# Got Two degus and want a kitten



## thesoph (Nov 1, 2012)

Hey everyone,

I am new to the forum and i really need some advice.i have two 4 month old degus which are both female.One is confident and likes being handled whereas the other is shy and doesnt want to be held. The BIG question is....would the degus be ok if i get a kitten? the degus have a very secure cage in their own room but i dont want a kitten to scare them.Do you think they would get used to a kitten being in the house?
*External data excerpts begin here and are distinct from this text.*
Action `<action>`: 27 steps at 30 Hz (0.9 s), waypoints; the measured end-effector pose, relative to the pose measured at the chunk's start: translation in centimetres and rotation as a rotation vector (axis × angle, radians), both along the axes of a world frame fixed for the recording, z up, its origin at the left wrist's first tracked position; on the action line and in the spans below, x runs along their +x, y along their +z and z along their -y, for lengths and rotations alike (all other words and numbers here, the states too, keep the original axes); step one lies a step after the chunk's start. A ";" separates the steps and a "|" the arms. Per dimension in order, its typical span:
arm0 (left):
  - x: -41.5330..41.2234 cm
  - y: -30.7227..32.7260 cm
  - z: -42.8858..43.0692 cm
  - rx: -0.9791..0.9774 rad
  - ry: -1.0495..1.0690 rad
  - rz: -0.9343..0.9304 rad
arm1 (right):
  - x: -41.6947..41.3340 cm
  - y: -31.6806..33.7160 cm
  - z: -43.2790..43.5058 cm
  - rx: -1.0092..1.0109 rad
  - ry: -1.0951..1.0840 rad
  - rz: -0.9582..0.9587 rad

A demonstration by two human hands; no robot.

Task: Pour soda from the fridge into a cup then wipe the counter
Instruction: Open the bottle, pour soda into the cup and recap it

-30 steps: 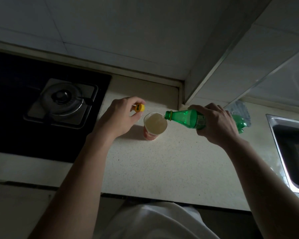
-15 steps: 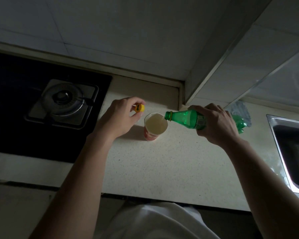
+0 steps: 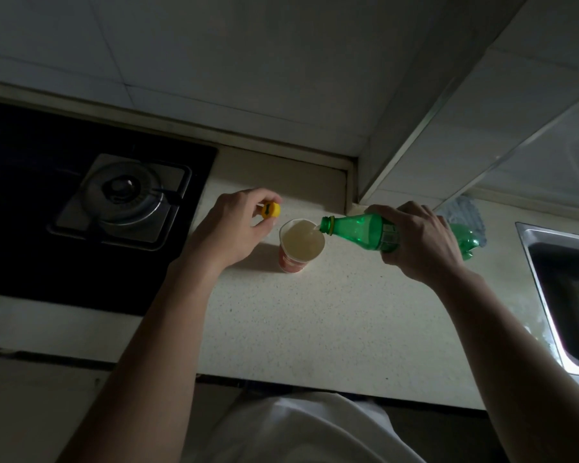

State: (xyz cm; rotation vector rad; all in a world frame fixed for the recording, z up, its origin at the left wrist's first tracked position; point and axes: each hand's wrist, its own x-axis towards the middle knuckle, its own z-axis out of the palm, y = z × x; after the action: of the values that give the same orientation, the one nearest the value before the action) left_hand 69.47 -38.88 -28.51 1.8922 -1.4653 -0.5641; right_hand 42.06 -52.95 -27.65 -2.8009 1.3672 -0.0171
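Note:
A green soda bottle [image 3: 355,229] lies tipped almost flat in my right hand [image 3: 418,243], its mouth over the rim of a red paper cup [image 3: 298,259]. A thin stream runs from the mouth into the cup, which holds pale liquid near its brim. The cup stands on the speckled cream counter [image 3: 331,322]. My left hand [image 3: 234,228] hovers just left of the cup and pinches the yellow bottle cap [image 3: 270,210] between thumb and fingers.
A black gas hob [image 3: 47,255] with a steel burner [image 3: 127,195] fills the left side. A steel sink [image 3: 542,282] is sunk in at the right edge. A pale blue cloth [image 3: 465,213] lies behind the bottle by the tiled wall.
The bottle stays tipped over the cup while soda keeps running in. Both hands hold nearly the same place.

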 end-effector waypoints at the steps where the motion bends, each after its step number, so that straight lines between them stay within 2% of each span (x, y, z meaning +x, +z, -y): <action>1: 0.0 0.0 0.0 -0.002 0.001 -0.001 | 0.0 0.0 0.0 0.000 0.000 -0.001; 27: 0.1 0.0 0.1 0.006 -0.003 0.000 | 0.0 -0.1 0.1 0.008 -0.011 -0.018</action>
State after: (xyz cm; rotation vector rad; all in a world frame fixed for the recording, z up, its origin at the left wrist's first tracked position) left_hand 69.61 -38.94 -28.47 1.8951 -1.4675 -0.5707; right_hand 42.10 -53.05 -27.71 -2.7941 1.3828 0.0134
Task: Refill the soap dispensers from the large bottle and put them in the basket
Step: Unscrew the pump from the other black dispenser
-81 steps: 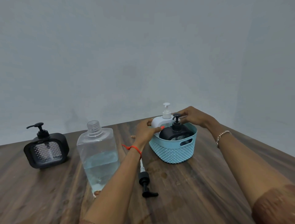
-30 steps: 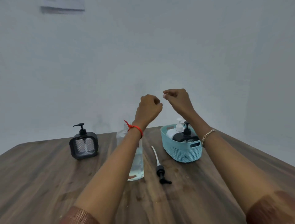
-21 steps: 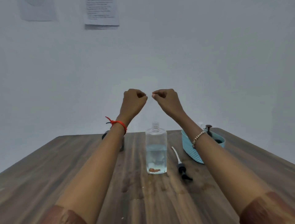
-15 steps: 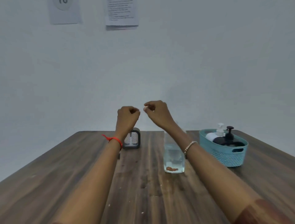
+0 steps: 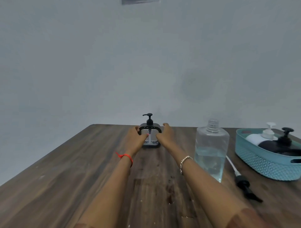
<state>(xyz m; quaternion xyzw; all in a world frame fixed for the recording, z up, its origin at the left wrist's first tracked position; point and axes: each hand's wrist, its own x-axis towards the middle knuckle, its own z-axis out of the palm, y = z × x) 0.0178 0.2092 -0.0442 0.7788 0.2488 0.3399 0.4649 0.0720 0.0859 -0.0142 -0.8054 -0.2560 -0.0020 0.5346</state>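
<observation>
Dispenser [image 5: 150,135] upright between left hand [image 5: 136,138] and right hand [image 5: 166,135], both gripping it

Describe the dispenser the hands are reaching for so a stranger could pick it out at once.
Look to the far edge of the wooden table, left of the large clear bottle. The square dispenser stands between the left hand and right hand. Unlike the two in the blue basket, it is black-framed with a clear window.

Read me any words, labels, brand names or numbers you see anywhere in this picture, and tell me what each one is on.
None can be read.
Sheet of paper on the grey wall: only its bottom edge shows, no text legible.
Clear large plastic bottle: no label visible.
Black square pump dispenser, white and black dispensers in the teal plastic basket: no markings visible.
</observation>
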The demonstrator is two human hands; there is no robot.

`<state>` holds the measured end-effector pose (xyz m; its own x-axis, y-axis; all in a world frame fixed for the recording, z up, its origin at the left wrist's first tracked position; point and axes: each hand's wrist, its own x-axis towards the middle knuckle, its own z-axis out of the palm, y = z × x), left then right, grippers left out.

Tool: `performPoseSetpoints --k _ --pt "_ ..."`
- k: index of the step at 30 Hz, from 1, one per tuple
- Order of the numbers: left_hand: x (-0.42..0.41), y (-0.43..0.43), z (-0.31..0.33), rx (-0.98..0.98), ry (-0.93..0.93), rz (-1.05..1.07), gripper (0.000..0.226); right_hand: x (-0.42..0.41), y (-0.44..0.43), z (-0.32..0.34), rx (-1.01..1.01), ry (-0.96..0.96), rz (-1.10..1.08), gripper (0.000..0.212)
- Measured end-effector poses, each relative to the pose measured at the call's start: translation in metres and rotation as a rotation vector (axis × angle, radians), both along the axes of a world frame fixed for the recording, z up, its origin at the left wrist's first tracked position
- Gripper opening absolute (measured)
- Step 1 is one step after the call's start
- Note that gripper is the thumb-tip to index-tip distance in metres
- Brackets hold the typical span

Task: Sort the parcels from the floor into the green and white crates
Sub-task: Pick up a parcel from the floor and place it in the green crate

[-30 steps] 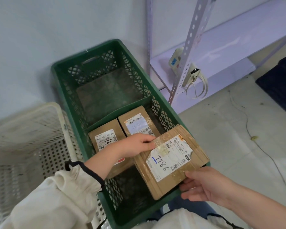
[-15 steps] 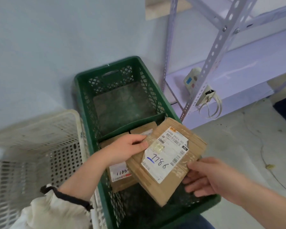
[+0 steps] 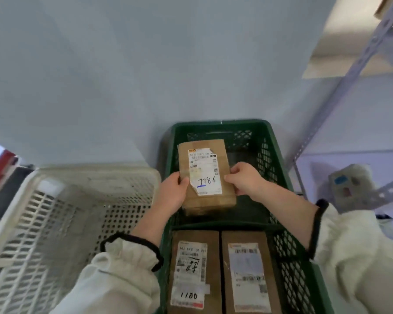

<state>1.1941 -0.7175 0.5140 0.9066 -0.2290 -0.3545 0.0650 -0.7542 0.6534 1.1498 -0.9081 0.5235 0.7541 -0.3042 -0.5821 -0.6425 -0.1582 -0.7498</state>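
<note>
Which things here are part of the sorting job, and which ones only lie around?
Job: parcel marked 1786, held by left hand and right hand; green crate; white crate; two parcels in the green crate's near compartment.
Lying about: metal shelf rack; small device on its shelf.

A big plain wall [image 3: 123, 75] fills the top half of the view. It is pale blue-grey. The light on it is soft and even. On the right stands a metal rack [image 3: 353, 71]. Its long post [image 3: 310, 131] has a row of little holes and slants across the corner of the view. A flat shelf board [image 3: 340, 48] sits high up on it. Lower down is a pale shelf [image 3: 386, 159], and on it lies a small grey box [image 3: 349, 184] with a blue patch and a reddish patch. At the far left edge, something red [image 3: 0, 168] and something dark [image 3: 11, 191] show, too blurred to name.
</note>
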Motion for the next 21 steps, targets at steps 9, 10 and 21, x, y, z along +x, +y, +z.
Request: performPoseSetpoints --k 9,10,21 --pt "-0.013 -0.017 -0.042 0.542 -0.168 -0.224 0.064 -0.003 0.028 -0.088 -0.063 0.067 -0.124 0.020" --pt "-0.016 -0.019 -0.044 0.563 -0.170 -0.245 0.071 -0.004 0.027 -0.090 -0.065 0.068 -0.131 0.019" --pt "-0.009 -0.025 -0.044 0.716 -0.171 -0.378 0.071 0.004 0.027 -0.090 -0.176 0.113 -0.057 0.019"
If anybody has successfully had degus and kittens living in the same house then i would love to hear any advice or stories.

Thanks for reading
Soph


----------



## kodakkuki (Aug 8, 2011)

Hi,
Welcome to pf; I've always wanted degus- in fact before I adopte my two current rats I had been lookin for a degu breeder.
I've also never had a cat, so can't really help oh out with a like for like experience... But here is a picture of one of my rats after a month here, and one of my yorkies curled up in the beckground... (Yorkies were developed as ratters!)
Reid (the rat) doesn't look particularly bothered does he!?


----------



## thesoph (Nov 1, 2012)

Thanks for your reply. It seems your rat is not bothered one bit by your yorkie. I think rats might be a bit more confident than degus though, i am not sure but mine are quite jumpy. Here is a picture of my degu sneaking in to her food supply 
I have attached it but as i am new i am not sure whether it will show up on my message or not


----------



## Tomskrat (Aug 11, 2011)

love the cute photo 

my girls aren't the least bit afraid of my cat, although go on the defensive if my dogs come upstairs (which their not allowed to any ways). initially they were nervous and would alarm call and scatter, so it took a bit of time (1-2 weeks) for them to become habituated to the cats presence. My rats however are terrified of both cats and dogs .
I would say it shouldn't be a problem, just watch out for things such as excessive alarm call, hiding and the inability to relax, as these will mean your degus are stressed. if these signs continue for more then 2 weeks you may need to look at keeping cat and degus separate.


----------



## Kelly2608 (Apr 19, 2012)

Hello! 

I have 2 degus and I also have 2 kittens(11months old). We got the degus in February and the cats in may. They are fine together, the don't even pay the degus any attention! I wouldn't let them out around the cats though and as a precaution we shut the cats out of the room the degus are in at night and if we are out. The degus try to get the cats attention by flicking sawdust at them but they just ignore them! The cats are probably more scared than the degus! 

Kelly


----------